Burton’s Anatomy of Melancholy, first published in 1621, is a huge and innovative encyclopaedia of mental and emotional disorder, as understood in the late Renaissance.
A scholar and clergyman in Christ Church, Oxford, Burton was one of the early users of the Bodleian Library and left many of the books in his own substantial collection to the Bodleian.

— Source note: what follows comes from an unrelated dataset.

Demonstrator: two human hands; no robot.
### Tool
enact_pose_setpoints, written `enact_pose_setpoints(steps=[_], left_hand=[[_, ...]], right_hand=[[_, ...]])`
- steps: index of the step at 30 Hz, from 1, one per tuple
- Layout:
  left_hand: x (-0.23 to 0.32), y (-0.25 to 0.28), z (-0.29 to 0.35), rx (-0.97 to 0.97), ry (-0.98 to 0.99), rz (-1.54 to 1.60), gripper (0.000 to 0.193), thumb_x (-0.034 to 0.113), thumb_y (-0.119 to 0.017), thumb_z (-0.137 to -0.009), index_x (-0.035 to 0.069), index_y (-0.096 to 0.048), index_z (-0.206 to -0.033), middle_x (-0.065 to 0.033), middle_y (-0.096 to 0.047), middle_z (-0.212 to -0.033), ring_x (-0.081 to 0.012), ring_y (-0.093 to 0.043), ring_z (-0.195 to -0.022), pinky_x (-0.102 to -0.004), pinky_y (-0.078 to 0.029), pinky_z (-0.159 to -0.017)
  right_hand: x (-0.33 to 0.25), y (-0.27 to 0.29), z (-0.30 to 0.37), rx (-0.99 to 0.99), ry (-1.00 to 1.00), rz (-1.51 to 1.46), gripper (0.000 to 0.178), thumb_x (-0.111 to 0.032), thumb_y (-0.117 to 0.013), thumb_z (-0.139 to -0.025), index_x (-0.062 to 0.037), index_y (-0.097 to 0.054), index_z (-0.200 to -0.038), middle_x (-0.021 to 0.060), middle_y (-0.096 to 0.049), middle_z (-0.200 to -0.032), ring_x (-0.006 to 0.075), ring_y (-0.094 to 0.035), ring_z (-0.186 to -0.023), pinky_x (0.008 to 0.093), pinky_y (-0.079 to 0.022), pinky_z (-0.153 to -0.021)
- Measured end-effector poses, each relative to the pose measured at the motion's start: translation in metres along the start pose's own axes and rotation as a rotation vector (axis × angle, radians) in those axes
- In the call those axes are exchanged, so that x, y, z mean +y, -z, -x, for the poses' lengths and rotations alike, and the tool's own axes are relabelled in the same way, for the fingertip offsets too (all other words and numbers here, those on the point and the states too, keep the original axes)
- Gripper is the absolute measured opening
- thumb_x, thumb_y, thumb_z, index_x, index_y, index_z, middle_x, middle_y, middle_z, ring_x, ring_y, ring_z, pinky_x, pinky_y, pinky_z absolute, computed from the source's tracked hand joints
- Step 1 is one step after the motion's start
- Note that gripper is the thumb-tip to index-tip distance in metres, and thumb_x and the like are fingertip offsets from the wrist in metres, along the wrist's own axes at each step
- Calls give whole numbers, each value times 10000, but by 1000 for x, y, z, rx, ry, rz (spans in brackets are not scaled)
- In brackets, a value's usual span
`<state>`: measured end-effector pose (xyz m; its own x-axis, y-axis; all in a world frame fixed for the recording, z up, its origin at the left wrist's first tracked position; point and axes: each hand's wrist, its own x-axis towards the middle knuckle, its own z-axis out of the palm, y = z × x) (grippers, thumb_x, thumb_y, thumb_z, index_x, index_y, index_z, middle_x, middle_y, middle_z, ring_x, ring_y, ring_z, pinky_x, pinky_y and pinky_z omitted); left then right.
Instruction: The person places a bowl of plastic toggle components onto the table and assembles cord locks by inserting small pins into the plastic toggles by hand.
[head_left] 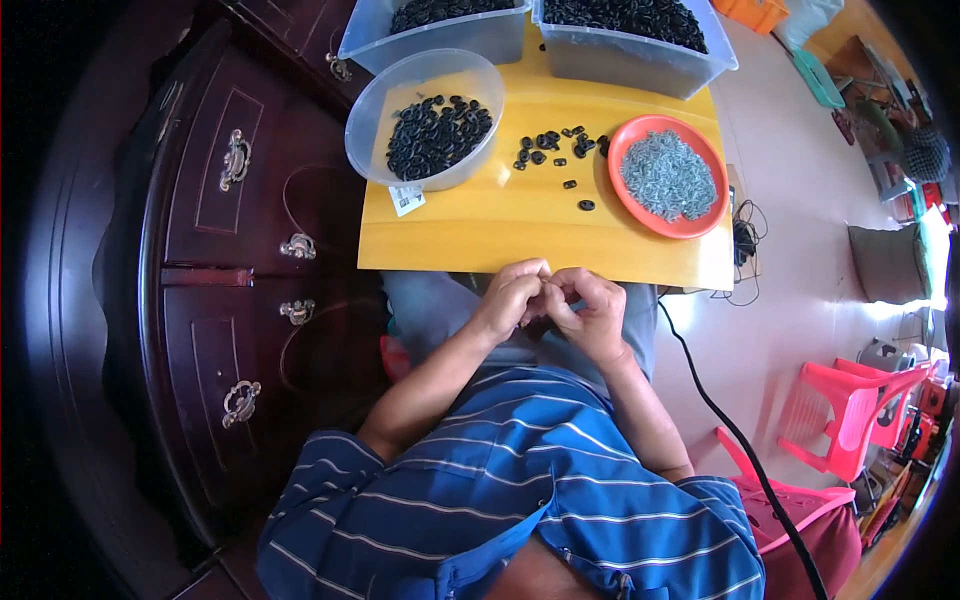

The Anatomy examines the causes and symptoms of melancholy or, as we would call it today, depression. Its remedies range from good food and exercise, to laughter, reading, friends, and music. Its closing page recommends that the reader
‘be not solitary, be not idle’, and the distraction provided by reading the Anatomy itself is one suggested cure.
Four hundred years later – as our mental health faces many challenges – this exhibition revisits the Anatomy, using objects from the Bodleian Libraries to highlight common experiences and connections over time.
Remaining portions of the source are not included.